There is No All-Purpose Plane

“There is No All-Purpose Plane” poster from Newsmap, November 1942.

There is No All Purpose Plane WW2 Poster

For the United States, the requirements of this war are extremely varied. Our airplanes are in daily operation against the enemy on many fronts with variations in climate and battle stations that are the severest possible test of military aircraft.

In the Aleutians they are operating over water and mountains in cold and forbidding weather, against Japanese establishments and aircraft. In the Solomons, operations are in stifling heat and drenching rains. In the desert a complicating factor is swirling sand. In Australia and New Guinea our aircraft in a single day may fly from subtropical temperatures to the chill of early spring. Operations continue in these areas and in Europe, India, China, the central Pacific, the Caribbean and the Atlantic.
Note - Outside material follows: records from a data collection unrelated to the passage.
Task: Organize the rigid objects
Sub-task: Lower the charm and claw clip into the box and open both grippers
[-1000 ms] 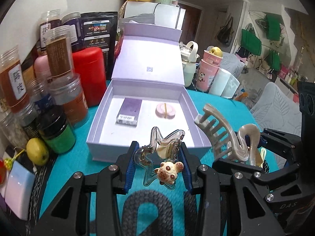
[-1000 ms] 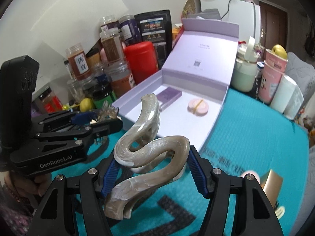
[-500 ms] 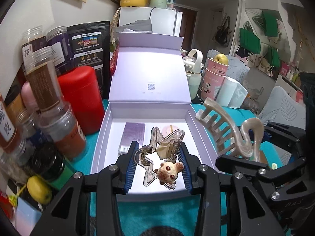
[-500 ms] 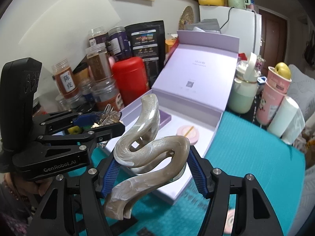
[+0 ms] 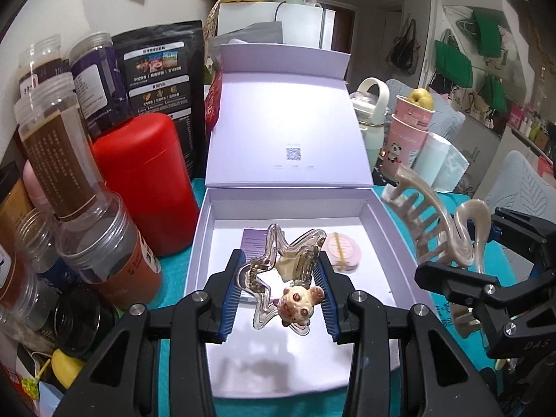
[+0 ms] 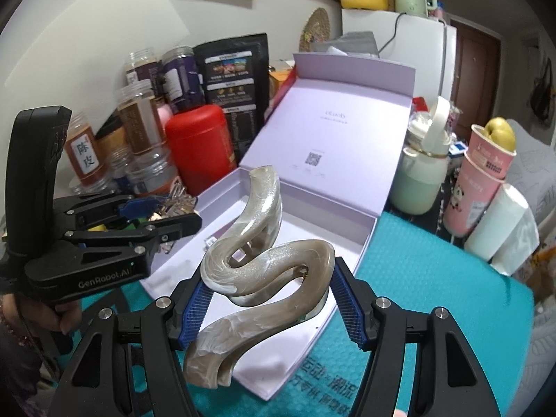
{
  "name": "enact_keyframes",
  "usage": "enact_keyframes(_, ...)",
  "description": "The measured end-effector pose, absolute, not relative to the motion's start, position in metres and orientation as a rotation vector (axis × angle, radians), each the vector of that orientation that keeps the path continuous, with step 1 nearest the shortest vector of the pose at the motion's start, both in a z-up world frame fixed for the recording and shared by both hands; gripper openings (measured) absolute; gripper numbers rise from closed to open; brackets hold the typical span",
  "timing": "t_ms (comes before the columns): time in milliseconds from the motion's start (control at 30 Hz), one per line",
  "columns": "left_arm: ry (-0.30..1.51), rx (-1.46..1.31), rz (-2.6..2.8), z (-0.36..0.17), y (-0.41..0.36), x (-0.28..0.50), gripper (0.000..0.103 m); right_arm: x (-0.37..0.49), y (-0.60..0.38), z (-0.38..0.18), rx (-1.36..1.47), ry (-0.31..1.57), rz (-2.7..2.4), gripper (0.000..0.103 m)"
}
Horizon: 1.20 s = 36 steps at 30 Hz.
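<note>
My left gripper is shut on a clear star-shaped hair clip with a small bear charm, held over the open lilac box. Inside the box lie a purple card and a pink round item. My right gripper is shut on a large pearly wavy claw clip, held above the box's near right edge. In the left wrist view that claw clip and the right gripper appear at the right. The left gripper shows at the left of the right wrist view.
Jars, a red canister and a black pouch crowd the left of the box. A mint bottle, pink cups and a white roll stand right. The teal mat covers the table.
Both grippers have moved forward with their clips, from in front of the box to over it. The box and the jars look nearer and larger now.
</note>
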<state>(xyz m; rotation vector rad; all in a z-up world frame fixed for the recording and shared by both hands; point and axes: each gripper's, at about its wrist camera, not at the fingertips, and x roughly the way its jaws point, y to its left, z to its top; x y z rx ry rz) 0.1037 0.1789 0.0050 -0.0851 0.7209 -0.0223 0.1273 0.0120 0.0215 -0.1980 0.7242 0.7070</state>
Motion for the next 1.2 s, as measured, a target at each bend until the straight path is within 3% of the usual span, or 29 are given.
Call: enact_keyframes(1200, 0.996, -0.056, -0.05, -0.055, 0.196, 0.189, 0.04, 0.211, 0.06, -0.044, -0.262, 0.864, 0.672, 0.066)
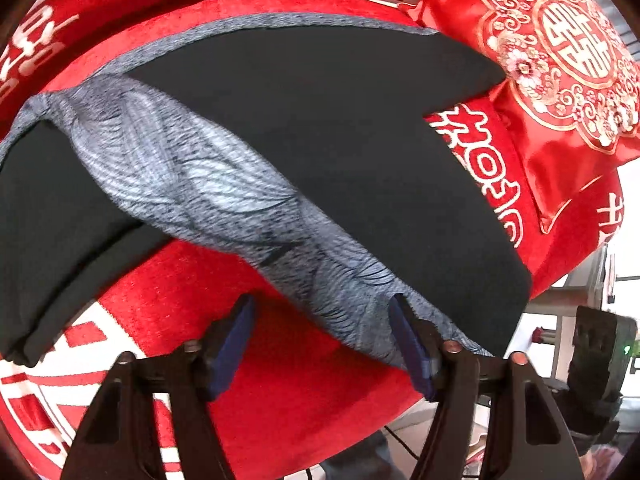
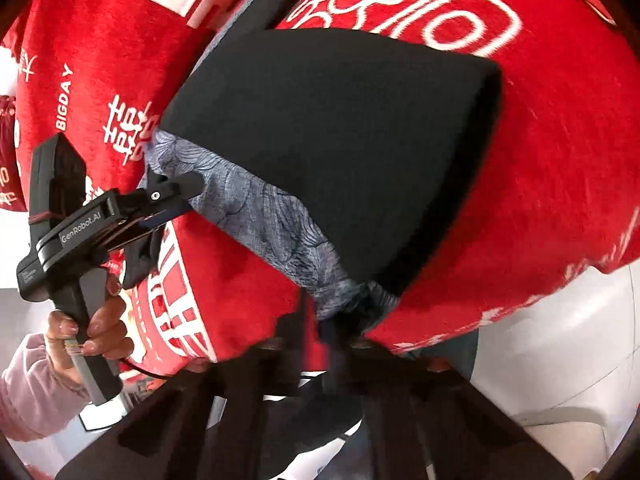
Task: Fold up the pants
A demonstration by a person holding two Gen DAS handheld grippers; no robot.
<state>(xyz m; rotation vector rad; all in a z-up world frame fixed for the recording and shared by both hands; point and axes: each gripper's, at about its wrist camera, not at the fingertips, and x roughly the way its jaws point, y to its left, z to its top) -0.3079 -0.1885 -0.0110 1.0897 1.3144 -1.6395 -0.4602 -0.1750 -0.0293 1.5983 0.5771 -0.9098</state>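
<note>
Fingers first: on the left gripper the blue pads stand wide apart, one of them just brushing the grey patterned waistband while nothing sits between them. Over on the right gripper the fingers look drawn close together, pinching the bunched corner of that same waistband at the near edge, though blur makes the bite hard to judge. Out from there, the pants lie partly folded across the red bedspread, black legs fanned toward the embroidered red cushion, one leg trailing off to the left side. Now the danger, as I read it: only one corner is held, so any lift from the right alone could drag the waistband askew and undo the fold already laid. That plush cover looks grippy, so the fabric may snag and bunch. And if the left closes from where it hovers, it may catch only a thin edge and slip off.
</note>
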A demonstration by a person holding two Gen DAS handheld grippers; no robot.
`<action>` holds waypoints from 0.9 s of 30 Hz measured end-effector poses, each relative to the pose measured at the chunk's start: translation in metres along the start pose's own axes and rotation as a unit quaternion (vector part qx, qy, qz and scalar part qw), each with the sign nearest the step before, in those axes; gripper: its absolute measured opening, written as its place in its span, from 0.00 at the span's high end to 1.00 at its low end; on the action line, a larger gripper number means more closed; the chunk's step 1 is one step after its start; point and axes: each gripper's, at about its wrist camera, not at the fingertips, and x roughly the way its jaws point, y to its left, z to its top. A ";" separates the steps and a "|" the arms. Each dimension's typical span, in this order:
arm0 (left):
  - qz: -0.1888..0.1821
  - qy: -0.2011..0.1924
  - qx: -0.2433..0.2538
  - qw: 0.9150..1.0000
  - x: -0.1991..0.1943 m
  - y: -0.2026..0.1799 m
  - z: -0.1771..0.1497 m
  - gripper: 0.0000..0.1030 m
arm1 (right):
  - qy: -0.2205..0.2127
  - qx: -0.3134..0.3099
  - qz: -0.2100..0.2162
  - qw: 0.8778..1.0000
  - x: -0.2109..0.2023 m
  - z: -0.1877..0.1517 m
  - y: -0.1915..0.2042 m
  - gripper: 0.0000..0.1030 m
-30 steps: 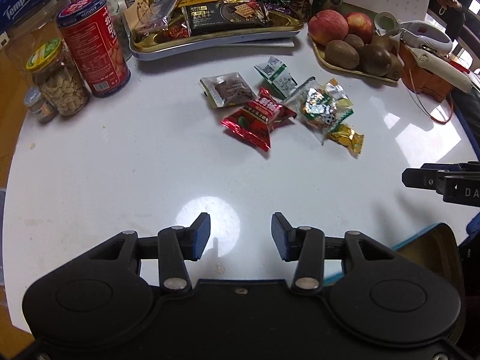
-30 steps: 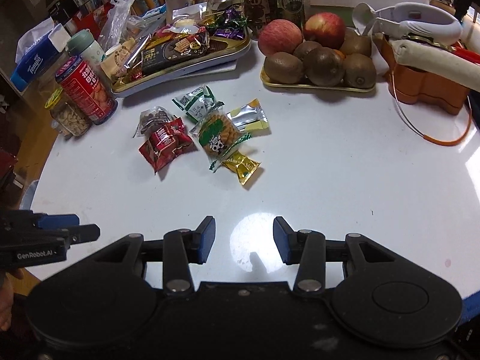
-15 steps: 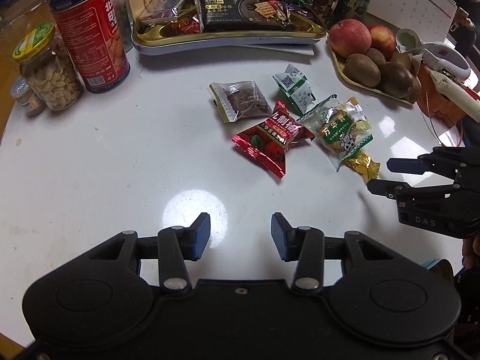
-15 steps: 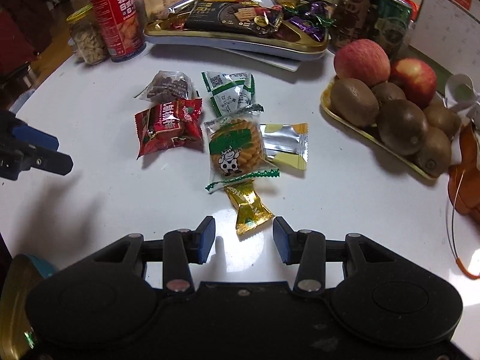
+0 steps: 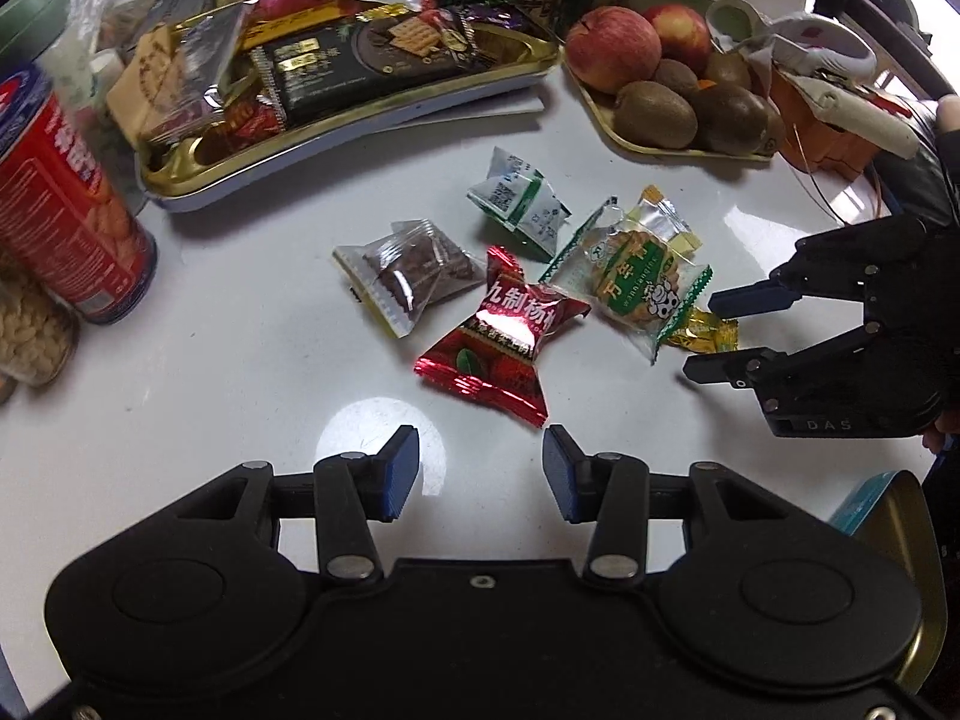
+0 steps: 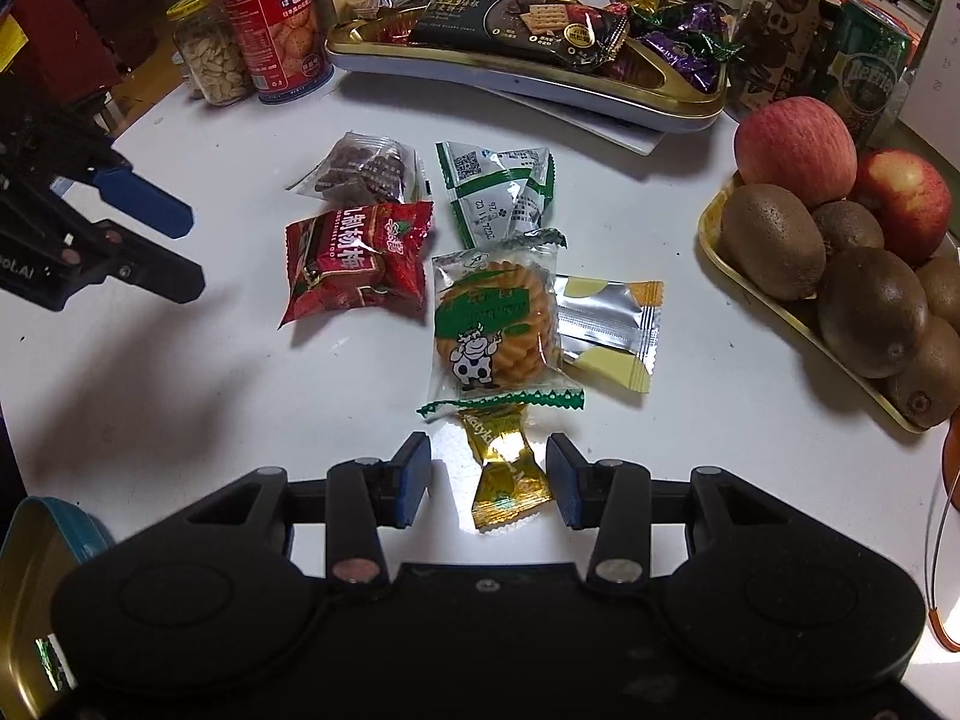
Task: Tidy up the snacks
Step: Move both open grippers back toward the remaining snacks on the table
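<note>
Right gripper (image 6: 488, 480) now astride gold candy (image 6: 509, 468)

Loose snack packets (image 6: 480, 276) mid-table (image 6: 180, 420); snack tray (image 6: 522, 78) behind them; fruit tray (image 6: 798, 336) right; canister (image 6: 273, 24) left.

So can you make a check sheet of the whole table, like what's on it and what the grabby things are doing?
Surface: white table, glossy.
Job's things: six loose snacks in a cluster; gold candy, cow cookie, red packet; snack tray full.
Clutter: fruit tray, red can, nut jar, green can.
Tools: right tool open, candy between its fingers, untouched; left tool open, empty.
Cables: orange cord at the table's right edge.
Surroundings: a blue tin at the near edge.
</note>
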 end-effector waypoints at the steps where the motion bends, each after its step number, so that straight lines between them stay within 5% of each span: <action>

It is proof of the soundness of United States design and the versatility of American crews that they carry on under conditions more varied and difficult than men and machines ever have met before. Some planes now in action have recognized deficiencies even within the purposes for which they were designed. Other American aircraft have proved excellent in every theatre in which they have been employed. No military aircraft is perfect, even for its designed specialty. The measure of excellence is the score of the showing against the enemy.

The goal toward which the United States and all the other warring powers are aiming is a balanced air force. To compare this with a balanced ground army is appropriate. No campaign in this specialized war has been won by tanks alone or by any other arm alone. Victory goes to the side with the best balance for a given situation.

No war in the air will be won with an air force concentrating on the fighter, the bomber or any other craft. It requires fighters of various types capable of operating with maximum effectiveness through all the levels of air operation, such as short-range fast-climbing interceptors for defense against enemy bombers or long-range heavily armed slugger types for the protection of one’s own bombers.

The complete air force needs bombers to carry out each of the specialties of that class. It needs dive bombers for attack on enemy surface craft and for cooperation with ground forces. It requires torpedo planes for attacks on enemy shipping and warcraft. It calls for long-range reconnaissance craft, for light and medium bombers capable of a variety of work, especially low-altitude strafing. It needs transports for its service operations, aircraft for taking and developing pictures of enemy targets and planes for coastal patrol and offshore operation against enemy shipping.

No nation ever has attained a perfectly balanced air power. In their combined air squadrons the United Nations are close to the goal.

These photos show some of the leading American planes that have or are about to see major action.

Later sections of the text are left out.